Sony Hendrawan

Personal information
- Born: 21 June 1943 (age 83) Semarang, Indonesia
- Listed height: 1.75 m (5 ft 9 in)
- Position: Small forward

Career history
- SAHABAT Semarang
- SAHABAT Surabaya
- Waringin Abadi

Career highlights
- IBL Legacy Award (2020); Indonesian League champion (1969); 2× pre-Olympic Top Scorer (1968, 1964); ABC Championship Most Valuable Player (1967); ABC Championship All-Star 5 (1967); ABC Championship Top Scorer (1967);
- FIBA Hall of Fame

= Sony Hendrawan =

Former Indonesian basketball player

Sony Hendrawan (born June 21, 1943) or his Chinese name Liem Tjien Siong, is an Indonesian former professional basketball player.
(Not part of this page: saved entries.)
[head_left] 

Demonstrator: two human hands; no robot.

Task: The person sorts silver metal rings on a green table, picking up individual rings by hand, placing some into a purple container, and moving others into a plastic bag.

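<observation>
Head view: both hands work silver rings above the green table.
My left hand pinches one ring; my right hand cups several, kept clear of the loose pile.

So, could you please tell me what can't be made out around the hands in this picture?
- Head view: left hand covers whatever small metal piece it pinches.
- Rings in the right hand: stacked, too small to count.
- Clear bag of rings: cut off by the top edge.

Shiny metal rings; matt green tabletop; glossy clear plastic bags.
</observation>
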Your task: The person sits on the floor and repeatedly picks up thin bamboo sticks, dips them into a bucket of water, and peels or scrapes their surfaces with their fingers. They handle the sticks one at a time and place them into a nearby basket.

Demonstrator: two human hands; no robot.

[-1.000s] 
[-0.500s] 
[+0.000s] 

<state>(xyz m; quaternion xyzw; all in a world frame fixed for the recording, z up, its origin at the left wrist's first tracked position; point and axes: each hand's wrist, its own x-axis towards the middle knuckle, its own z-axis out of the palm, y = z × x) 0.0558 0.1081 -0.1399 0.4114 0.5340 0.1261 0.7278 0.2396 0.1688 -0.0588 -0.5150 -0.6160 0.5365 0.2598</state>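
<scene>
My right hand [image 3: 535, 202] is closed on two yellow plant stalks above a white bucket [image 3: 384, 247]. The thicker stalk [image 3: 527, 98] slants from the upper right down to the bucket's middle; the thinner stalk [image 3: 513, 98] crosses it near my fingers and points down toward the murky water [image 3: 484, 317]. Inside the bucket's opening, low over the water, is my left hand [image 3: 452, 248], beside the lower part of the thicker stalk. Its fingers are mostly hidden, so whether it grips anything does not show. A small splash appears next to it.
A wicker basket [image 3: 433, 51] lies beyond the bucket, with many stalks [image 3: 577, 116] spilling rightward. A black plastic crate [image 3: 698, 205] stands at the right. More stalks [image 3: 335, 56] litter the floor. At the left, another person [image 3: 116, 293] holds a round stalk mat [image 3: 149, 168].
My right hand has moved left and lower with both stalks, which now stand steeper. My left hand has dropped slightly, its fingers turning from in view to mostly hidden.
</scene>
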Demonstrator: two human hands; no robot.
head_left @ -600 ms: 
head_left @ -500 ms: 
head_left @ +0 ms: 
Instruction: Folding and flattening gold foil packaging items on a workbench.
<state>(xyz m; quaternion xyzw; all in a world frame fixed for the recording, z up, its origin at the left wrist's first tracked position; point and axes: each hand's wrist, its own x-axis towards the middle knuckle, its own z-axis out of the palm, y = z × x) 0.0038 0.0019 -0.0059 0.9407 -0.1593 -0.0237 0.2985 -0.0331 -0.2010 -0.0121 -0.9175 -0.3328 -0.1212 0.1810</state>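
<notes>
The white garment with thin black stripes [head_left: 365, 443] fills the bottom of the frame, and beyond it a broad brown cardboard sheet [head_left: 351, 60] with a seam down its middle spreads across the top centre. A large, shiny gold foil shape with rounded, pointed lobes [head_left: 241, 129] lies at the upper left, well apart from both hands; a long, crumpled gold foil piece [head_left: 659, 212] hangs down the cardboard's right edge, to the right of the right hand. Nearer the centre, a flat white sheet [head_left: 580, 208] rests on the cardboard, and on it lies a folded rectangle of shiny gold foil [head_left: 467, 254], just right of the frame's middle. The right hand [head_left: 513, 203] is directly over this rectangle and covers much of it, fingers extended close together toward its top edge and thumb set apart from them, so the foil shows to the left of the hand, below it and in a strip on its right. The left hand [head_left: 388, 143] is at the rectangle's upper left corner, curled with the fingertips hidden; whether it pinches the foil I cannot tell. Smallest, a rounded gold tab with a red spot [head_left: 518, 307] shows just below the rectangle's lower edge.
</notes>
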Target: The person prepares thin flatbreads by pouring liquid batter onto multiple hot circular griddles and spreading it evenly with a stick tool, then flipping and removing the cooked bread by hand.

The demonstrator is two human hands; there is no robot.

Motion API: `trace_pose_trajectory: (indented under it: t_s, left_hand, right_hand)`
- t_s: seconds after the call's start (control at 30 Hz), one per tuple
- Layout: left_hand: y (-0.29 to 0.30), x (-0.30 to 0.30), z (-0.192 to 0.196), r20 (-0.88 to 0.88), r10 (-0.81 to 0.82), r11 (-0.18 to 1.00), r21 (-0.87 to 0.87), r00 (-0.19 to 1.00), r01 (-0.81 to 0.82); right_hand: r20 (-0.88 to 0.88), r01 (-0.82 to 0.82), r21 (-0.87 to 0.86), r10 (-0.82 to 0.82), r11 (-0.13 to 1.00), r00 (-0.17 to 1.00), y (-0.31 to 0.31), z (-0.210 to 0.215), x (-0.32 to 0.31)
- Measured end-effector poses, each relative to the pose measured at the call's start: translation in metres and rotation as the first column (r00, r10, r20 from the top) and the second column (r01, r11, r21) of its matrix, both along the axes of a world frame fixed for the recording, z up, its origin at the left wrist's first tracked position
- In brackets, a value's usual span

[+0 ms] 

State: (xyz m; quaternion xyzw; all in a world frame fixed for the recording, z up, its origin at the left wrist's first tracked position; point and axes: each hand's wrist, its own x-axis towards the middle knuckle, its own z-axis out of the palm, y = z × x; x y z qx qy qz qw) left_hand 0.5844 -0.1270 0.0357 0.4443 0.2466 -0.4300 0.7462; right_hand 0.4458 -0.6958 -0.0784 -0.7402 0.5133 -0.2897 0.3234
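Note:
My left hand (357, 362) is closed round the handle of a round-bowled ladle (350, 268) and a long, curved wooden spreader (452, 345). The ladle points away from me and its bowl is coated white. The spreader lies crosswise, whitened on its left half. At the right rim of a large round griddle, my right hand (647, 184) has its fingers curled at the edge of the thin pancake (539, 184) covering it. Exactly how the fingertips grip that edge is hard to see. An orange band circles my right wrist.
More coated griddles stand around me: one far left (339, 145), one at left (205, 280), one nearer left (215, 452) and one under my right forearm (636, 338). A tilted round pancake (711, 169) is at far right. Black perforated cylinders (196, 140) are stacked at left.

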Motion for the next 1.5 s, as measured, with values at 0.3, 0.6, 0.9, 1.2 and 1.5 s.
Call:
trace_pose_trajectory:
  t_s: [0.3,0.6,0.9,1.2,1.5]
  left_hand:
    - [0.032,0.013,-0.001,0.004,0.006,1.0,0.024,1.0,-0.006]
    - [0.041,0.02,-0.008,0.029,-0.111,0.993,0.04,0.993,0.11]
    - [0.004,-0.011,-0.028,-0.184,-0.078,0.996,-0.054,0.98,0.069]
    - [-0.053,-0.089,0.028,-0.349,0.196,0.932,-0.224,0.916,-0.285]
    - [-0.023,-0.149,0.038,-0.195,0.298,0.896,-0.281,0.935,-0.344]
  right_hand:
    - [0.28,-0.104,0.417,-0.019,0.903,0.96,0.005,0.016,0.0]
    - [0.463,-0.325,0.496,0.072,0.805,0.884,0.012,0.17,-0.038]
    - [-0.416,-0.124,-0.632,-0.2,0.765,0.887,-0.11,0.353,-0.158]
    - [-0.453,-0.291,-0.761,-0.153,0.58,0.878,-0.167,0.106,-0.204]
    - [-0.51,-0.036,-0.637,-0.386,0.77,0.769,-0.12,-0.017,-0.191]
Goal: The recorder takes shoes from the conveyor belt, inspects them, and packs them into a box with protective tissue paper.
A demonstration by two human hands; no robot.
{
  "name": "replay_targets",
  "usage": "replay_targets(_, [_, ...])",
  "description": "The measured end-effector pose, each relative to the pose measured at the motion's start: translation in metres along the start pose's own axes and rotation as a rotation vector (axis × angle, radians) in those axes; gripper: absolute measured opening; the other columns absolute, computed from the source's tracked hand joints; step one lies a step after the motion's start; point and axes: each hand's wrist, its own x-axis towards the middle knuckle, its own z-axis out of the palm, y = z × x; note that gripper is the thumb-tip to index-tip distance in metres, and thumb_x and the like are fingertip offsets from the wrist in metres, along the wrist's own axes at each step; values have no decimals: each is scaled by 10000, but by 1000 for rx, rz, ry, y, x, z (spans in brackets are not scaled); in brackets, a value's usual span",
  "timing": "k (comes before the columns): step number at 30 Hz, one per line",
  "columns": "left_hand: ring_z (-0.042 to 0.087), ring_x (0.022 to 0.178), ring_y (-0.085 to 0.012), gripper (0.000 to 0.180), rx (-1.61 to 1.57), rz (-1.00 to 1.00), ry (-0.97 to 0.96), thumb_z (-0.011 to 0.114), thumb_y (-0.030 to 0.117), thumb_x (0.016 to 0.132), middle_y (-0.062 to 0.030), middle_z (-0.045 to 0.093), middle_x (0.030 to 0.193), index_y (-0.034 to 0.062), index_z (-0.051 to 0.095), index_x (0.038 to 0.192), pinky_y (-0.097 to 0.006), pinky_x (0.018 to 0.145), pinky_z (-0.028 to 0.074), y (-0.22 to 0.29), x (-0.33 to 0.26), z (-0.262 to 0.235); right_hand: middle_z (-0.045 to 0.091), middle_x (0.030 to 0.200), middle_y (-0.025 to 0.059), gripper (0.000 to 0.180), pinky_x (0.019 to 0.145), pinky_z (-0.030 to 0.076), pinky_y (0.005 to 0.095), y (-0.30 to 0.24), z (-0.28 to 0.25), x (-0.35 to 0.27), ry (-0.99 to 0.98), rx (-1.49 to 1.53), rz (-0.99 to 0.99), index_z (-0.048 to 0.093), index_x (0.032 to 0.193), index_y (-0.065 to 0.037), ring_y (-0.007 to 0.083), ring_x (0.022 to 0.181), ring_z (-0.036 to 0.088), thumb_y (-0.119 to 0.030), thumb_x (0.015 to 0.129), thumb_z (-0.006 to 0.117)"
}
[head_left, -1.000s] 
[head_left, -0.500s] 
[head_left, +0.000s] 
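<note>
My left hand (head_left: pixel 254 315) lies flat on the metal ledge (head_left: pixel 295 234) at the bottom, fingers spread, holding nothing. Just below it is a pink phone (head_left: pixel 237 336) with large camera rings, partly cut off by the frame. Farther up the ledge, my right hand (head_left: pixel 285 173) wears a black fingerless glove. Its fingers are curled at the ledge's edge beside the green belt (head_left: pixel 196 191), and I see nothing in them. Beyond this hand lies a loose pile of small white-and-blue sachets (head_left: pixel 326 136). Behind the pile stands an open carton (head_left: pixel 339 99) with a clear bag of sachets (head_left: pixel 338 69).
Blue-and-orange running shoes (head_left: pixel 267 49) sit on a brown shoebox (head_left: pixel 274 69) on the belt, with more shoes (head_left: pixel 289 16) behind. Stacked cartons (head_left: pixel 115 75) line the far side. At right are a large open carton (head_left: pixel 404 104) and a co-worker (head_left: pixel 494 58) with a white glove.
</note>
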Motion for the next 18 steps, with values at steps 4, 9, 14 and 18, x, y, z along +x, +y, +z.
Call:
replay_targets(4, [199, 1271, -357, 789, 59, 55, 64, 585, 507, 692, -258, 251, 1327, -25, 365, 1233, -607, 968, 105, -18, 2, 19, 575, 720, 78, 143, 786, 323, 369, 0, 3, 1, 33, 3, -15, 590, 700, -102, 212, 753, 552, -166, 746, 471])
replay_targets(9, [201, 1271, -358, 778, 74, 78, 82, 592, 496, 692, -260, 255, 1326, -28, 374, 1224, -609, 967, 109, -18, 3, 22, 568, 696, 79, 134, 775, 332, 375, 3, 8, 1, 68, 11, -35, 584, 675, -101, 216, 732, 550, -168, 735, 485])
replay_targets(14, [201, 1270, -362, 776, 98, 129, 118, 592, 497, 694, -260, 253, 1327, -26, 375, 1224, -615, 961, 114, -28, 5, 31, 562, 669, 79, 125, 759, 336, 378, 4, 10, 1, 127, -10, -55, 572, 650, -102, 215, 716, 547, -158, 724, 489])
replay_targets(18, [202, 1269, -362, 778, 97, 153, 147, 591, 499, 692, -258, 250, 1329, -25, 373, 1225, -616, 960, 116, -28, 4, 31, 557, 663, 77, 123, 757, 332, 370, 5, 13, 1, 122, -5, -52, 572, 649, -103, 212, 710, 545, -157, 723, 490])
In 2023, Hendrawan became the only Indonesian to be inducted into the FIBA Hall of Fame. The IBL Most Valuable Player reward was renamed after him in 2020.

==Professional career==

Hendrawan is from Semarang, but started his professional career in Surabaya.

==National team career==

In 1964, Hendrawan scored 43 points against South Korea in the 1964 pre-Olympic basketball tournament in Yokohama, Japan. In 1968, he represented Indonesia in the FIBA World Olympic Qualifying Tournament in Monterrey, Mexico.